Reviewer Gordon Osmond : Gordon is a produced and award-winning playwright and author of: So You Think You Know English--A Guide to English for Those Who Think They Don't Need One, Wet Firecrackers--The Unauthorized Autobiography of Gordon Osmond and his debut novel Slipping on Stardust.
He has reviewed books and stageplays for http://CurtainUp.com and for the Bertha Klausner International Literary Agency. He is a graduate of Columbia College and Columbia Law School and practiced law on Wall Street for many years before concentrating on writing fiction and non-fiction. You can find out more about Gordon by clicking HERE
Publisher:Gelles-Cole Literary Enterprises
Publisher:Gelles-Cole Literary Enterprises
In a trailer for a classic film TV channel, after Marilyn Monroe's housekeeper rushes out for help for the unconscious film icon, the star awakes and smiles at the camera.(In a companion trailer, James Dean emerges from the wreckage of his high-speed car, dusts himself off, and walks away). In this memoir of Marilyn Monroe, author Sandi Gelles-Cole picks up Monroe's story at that point of resurrection and follows it through to her 85th birthday.
For a while, Marilyn's imagined afterlife bears a striking resemblance to her real one in its later years—horrific alcohol and drug dementia and impulsive wanderlust. In real life, Marilyn abandoned her film schedule to sing birthday wishes to President Kennedy. Shortly after being spirited out of the spirit world and freed of the murderous clutches of her housekeeper and psychiatrist by Joe DiMaggio's son, Joey, Marilyn takes off for Cuba where Fidel Castro pumps her for information about what the same President is up to politically.
Returning to the U.S. from Cuba, Marilyn bangs around Florida for a while and subsequently travels to New York where she acquires a young lover. The two travel to Rome and Spain where the lover ODs in one of the two countries (the text contradicts itself on this point). The reader learns later that the lover shared Marilyn's resistance to staying dead. Marilyn then experiments briefly with a same-sex relationship, rejects scatological and anal sex overtures, and finally rejects all and returns to conventional heterosexuality and California.
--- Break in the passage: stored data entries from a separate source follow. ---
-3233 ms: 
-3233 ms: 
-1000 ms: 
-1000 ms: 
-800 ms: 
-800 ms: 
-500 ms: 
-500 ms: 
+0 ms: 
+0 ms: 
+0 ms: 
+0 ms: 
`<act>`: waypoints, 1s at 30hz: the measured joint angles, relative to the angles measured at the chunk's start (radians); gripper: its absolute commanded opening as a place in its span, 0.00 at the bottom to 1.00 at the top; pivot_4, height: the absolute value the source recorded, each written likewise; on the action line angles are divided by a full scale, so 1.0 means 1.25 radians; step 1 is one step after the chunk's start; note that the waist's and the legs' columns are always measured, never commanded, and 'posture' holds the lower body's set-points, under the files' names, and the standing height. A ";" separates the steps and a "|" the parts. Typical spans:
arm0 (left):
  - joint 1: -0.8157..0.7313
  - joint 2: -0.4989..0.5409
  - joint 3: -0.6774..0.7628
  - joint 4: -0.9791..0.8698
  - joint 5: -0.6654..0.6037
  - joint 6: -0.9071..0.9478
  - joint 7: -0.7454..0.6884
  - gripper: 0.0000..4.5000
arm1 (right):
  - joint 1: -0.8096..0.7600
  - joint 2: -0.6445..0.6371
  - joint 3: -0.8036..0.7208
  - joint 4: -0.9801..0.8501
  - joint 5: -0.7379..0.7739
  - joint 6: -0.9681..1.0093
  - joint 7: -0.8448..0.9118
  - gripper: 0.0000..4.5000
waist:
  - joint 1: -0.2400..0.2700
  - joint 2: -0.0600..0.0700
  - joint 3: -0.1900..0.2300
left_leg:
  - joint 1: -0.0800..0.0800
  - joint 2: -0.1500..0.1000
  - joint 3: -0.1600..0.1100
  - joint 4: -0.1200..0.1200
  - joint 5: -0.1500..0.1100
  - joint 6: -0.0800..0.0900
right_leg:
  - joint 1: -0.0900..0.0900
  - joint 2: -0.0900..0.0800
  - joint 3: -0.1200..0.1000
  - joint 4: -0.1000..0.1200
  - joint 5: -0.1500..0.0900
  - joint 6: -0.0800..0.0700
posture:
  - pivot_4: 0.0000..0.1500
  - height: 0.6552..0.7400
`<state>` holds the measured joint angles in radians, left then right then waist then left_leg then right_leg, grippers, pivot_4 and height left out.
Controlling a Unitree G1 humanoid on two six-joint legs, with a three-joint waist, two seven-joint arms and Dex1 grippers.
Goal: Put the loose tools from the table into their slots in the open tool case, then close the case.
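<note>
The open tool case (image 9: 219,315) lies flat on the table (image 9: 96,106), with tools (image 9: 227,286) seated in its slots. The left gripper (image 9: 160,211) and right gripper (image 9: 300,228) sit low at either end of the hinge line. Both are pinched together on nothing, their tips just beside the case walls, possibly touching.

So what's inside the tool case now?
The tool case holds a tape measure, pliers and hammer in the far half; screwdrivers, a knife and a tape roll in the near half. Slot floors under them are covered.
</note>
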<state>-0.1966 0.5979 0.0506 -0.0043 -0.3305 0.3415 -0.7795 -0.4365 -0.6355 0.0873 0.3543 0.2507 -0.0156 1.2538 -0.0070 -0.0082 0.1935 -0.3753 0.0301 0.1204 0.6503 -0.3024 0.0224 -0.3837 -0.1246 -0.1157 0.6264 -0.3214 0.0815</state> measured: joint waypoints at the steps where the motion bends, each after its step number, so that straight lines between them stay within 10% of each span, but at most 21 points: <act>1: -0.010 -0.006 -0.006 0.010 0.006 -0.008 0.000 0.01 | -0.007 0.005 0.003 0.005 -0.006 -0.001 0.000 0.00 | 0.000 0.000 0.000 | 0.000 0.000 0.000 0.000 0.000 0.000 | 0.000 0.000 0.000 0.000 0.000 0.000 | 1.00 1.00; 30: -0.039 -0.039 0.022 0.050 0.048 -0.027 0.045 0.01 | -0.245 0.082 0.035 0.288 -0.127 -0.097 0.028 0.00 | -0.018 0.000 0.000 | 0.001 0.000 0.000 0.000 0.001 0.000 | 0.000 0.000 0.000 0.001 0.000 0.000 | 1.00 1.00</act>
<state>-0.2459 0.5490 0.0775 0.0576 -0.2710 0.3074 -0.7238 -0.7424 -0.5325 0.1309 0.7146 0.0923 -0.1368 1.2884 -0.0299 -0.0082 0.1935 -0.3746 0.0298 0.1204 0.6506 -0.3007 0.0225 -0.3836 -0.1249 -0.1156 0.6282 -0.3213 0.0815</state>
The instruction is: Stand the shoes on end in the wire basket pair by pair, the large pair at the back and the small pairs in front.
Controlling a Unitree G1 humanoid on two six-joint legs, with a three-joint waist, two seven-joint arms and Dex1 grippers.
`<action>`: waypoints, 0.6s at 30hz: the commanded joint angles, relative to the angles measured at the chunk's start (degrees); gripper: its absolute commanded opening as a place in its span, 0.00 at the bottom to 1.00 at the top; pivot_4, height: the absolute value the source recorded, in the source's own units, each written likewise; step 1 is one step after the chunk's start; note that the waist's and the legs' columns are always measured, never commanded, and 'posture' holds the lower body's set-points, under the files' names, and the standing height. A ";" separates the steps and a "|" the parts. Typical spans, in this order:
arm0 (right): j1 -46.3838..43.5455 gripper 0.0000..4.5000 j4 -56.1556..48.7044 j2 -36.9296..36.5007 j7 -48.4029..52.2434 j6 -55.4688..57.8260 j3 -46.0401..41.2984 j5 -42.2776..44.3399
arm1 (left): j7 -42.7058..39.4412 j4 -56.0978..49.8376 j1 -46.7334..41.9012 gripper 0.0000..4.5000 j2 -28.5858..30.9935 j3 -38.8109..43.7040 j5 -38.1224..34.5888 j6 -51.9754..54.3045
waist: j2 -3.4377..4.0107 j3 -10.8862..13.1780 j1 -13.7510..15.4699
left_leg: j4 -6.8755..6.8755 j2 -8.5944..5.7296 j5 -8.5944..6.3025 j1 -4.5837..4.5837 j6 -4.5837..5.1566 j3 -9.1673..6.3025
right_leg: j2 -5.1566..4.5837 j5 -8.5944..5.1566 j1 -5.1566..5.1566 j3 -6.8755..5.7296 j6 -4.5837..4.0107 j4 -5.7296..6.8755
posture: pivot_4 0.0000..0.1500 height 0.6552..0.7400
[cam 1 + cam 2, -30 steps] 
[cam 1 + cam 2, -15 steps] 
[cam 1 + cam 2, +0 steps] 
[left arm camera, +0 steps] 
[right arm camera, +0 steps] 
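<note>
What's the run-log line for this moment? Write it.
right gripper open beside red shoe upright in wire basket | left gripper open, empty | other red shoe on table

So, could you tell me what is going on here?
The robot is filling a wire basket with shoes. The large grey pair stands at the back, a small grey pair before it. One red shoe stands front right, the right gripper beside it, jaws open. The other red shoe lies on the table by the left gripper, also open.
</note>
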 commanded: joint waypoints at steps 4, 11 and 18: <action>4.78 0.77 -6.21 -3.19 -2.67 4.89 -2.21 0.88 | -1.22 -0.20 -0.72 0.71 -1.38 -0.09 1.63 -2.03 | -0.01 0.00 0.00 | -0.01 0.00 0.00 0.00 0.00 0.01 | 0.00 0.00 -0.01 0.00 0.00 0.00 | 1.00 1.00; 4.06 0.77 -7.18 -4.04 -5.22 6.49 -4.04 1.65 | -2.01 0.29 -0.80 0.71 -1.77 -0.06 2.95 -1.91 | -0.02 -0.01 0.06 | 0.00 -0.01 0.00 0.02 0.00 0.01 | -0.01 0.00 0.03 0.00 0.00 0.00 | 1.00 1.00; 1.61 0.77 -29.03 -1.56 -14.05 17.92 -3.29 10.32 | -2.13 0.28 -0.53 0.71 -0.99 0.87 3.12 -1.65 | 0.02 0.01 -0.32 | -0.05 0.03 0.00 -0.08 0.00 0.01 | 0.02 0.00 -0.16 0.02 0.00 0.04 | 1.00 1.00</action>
When her money runs low, Marilyn seeks rather obvious employment as a Marilyn impersonator. She acquires a slew of pets of her own while working as a volunteer at an animal shelter, which is later torched by a familiar face resulting in the disfigurement of Marilyn's. During all of this, Marilyn marries, this time happily. So happily in fact that she is willing to be broadminded when dealing with her husband's Jeff Chandler-like tendency to dress up in women's clothes.
Marilyn's inter vivos relationships are treated rather cursorily. Kennedy conspiracy theories and her marriage to Arthur Miller are summarily dismissed and her preference for Joey over Joe DiMaggio and for Susan Strasberg over Susan's parents are stated but not made central to her post mortem life. Monroe's arguably mediocre filmography is barely mentioned, the author leaving the juicy tidbits of her film career to other biographers of which there is hardly a shortage.
The Kennedy assassinations touched her deeply. It seems that those deaths, as her own, had a salutary effect on her "life." Nothing like death to bring out the best in one.
Whether intentional or not, the story is told in a rather rambling, copy and paste, and movie mag manner, much as Marilyn herself would have probably told it. Marilyn was not noted for her command of grammar, and her memoir reflects this incapacity. The ex-star is in one of her more confused states when she states that Joey DiMaggio, not her young lover, was appearing at a European night club.
Monroe was apparently an avid genealogist. "I would not go in the direction my mother or her mother or her mother's father did." I count that as no fewer than five generations.
The time warp aspect of the story has its humorous moments. It takes a certain degree of wryness for one widely believed dead to say, in commenting upon her current mode of attire, "I suppose I was ahead of my time." "I wanted to kill myself for so long, and then I died and got over it" is equally memorable. "I'm not making this up" also seems a rather unconvincing authorial assertion given the book at hand.
The imaginary Marilyn and today's very real Doris Day are in many ways comparable. Both were huge film stars, both had disastrous experiences with men, and both now live in California by the ocean with many beloved pets. I suppose it's to the credit of the author of this memoir that no one is likely to be writing now about the latter-day Day. It's more probable that Ms. Gelles-Cole or some other imaginative writer will create an afterlife for Elvis Presley.